The desire to start a family added a layer of complexity to the impasse. That and the fact she had married perhaps the only scientist in the world both smart and determined enough to create a tangible solution.

"Are you sure about this?" Kara stopped pacing and stared from the other side of the glass at the brilliant little scientist busy behind a row monitors. "Can I... can I at least take the uniform off?" Kara peered down at her family crest and then covered it with her folded arms.

"Absolutely not, the uniform is the best part." Lena grinned and tapped away, earning a disapproving stare. "Try one last time, give me a big one, like you really mean it—"

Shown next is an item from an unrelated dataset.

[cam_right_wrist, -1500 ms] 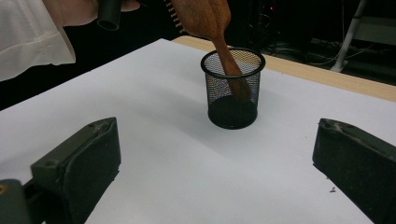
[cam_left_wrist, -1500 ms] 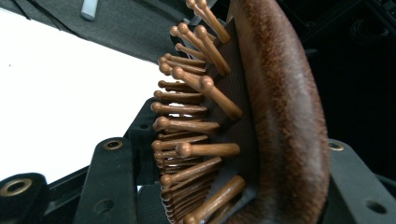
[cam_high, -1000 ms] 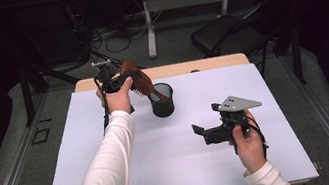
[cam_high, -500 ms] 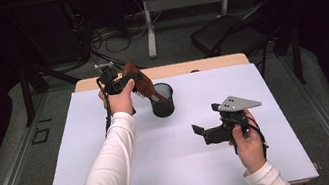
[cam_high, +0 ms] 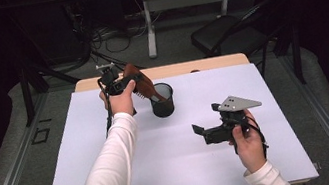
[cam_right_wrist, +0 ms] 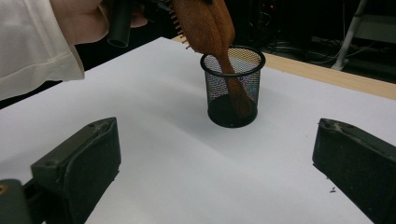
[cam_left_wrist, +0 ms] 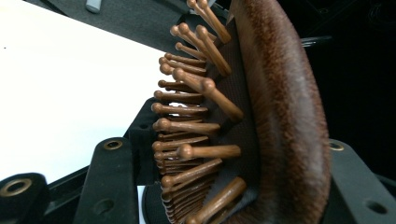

Before she could finish the statement the thunderous hiss of hot lasers met the impenetrable glass, and if Kara wasn't trying to beat her prison to the point of engineering failure then she certainly did a good impression of a woman who was trying exactly that.

Lena smirked at the angry little god she had made into a willing test subject, laser eyes too bright and hot to be looked at directly, every muscle fiber tight, taut and wound, and on some level the fact she had completed what Lex never could and engineered a prison strong enough to contain a Kryptonian was a feat she felt arrogantly prideful about. Therapy would only ever go so far, Kara wanted a real solution—plus a contingency in case the red kryptonite which Lena swore was the solution made her lose control—Lena felt wholly satisfied she had met the brief.